Mike, your thinking is correct and your equation is close to correct. Here's what I just tested on my high-rate data files and it worked:
Ac = Ac + (acceleration_current - g) * (timeNow - timePrevious)
Do this every cycle of the code, and when Ac goes negative you have apogee. In my experience, this happens about 2 seconds after true apogee due to various sources of error. Still good enough for deployment above 30K ft.
Your idea is a simpler idea compared to what I do. I use the data to integrate velocity and altitude at 1000Hz, and use a negative velocity value as one trigger for apogee. I also use a smoothed velocity off the barometric pressure sensor as a second trigger.

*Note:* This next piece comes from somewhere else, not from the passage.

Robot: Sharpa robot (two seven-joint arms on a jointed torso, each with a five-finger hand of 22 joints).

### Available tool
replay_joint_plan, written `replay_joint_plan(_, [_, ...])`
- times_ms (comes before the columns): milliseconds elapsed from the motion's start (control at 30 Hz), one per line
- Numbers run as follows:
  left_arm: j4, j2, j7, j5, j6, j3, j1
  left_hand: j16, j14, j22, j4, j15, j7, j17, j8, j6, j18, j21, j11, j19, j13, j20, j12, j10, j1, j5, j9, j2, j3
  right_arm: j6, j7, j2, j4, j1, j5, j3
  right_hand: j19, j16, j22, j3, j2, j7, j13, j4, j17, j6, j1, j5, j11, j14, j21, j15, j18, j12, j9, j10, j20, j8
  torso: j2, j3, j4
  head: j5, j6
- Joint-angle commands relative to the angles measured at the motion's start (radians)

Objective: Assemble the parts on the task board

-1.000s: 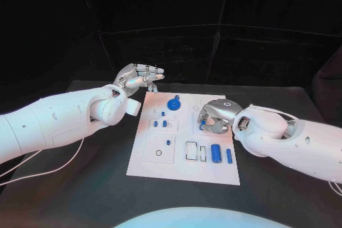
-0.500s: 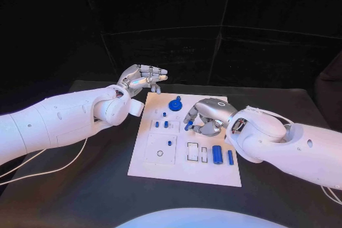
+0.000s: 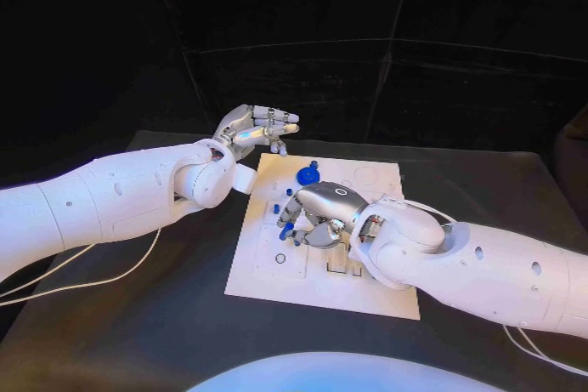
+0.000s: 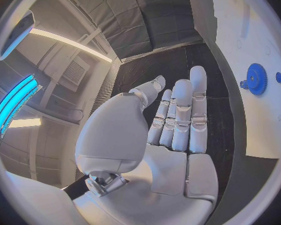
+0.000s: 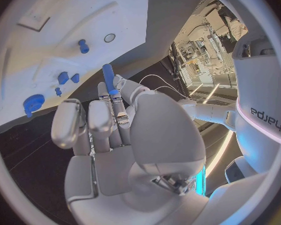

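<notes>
While right robot hand point(image 5: 109, 130) pinches one blue pin point(image 5: 108, 77), left robot hand point(image 4: 172, 130) apparently empty, spread.

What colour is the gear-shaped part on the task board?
Blue; the gear shows best in the left wrist view, on the white task board.

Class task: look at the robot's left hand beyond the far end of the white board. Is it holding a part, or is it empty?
Empty. The left hand has its fingers stretched out side by side with a bare palm; it is raised beside the task board, touching no part.
</notes>
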Motion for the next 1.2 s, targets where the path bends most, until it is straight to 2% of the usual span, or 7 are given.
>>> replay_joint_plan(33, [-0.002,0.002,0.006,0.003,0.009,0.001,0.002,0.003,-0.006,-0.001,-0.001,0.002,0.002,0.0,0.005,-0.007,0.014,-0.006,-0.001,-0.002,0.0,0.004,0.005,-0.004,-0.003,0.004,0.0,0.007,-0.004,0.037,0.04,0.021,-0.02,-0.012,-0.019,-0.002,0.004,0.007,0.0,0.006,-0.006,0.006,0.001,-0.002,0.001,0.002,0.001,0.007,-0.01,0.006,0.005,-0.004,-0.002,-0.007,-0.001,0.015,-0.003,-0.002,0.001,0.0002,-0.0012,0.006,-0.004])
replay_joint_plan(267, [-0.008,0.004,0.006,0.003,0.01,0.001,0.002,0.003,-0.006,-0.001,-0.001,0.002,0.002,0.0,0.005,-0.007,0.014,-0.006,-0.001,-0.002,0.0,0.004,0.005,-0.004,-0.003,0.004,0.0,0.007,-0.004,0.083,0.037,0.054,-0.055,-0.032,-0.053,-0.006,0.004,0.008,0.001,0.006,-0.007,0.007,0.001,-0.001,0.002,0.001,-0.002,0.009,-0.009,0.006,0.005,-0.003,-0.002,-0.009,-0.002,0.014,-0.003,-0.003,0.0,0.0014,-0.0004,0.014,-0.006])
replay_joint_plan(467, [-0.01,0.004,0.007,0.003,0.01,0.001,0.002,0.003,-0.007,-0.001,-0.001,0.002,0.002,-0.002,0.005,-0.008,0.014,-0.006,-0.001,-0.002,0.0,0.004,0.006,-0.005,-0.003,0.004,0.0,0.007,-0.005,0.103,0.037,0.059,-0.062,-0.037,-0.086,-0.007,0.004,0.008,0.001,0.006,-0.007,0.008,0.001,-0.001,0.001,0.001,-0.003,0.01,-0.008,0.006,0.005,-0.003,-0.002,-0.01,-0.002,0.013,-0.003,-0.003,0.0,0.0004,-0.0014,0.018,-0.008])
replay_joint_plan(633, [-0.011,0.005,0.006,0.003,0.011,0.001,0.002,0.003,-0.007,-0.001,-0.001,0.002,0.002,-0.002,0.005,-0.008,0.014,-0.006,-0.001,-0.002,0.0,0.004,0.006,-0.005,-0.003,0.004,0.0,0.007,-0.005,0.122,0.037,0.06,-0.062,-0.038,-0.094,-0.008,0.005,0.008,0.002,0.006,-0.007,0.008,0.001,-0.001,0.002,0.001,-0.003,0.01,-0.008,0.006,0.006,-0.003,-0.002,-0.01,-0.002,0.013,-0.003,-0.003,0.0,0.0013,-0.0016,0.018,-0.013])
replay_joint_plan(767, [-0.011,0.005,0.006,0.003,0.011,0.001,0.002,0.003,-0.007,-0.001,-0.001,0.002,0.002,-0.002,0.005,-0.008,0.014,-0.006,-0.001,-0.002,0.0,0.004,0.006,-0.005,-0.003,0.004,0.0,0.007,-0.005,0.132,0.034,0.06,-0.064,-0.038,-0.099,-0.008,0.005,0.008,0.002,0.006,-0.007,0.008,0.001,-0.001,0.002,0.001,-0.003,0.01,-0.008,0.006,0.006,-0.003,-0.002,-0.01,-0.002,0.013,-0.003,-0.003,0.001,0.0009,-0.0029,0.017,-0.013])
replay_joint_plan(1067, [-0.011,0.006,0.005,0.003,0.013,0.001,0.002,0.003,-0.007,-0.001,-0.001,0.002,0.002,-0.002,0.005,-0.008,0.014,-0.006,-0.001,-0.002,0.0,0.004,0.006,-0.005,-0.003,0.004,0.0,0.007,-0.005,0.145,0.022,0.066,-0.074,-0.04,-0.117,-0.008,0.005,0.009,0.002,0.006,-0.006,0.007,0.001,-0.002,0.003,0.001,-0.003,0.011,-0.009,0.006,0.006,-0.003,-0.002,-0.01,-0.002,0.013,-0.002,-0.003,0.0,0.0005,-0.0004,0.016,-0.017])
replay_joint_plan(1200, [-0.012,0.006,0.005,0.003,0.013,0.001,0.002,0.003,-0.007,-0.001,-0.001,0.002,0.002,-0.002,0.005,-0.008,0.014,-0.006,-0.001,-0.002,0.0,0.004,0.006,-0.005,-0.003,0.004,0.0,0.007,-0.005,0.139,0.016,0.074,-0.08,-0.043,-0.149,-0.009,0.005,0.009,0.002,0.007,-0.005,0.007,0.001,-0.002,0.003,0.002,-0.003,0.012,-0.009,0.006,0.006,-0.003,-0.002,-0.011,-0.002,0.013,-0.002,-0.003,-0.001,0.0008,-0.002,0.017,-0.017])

Here is my code in case you want to use it:
//calculate the new acceleration based velocity
//this makes the apogee event mach immune
accelVel += (accelNow - g) * (timeNow - timePrev);
//calculate the new acceleration based altitude
accelAlt += accelVel * (timeNow - timePrev);
Proper calibration of these MEMS sensors is critical. If your Z-axis is outputting -10 when its perfectly aligned vertical (minus g), then this is a bias in the sensor called an offset. The cumulative error of this value will make your apogee estimate less accurate. Store this value in EEPROM and subtract it off of the acceleration readings each cycle before conducting calculations with it. The offsets don't change that much over time, and I have an entire routine dedicated to calibrating my system.
I'm nearly finished with the prototype of my 3rd generation system, which has a lot of similarities to yours. It records data at 1300Hz and sends telemetry at 20Hz over 433Mhz LoRa.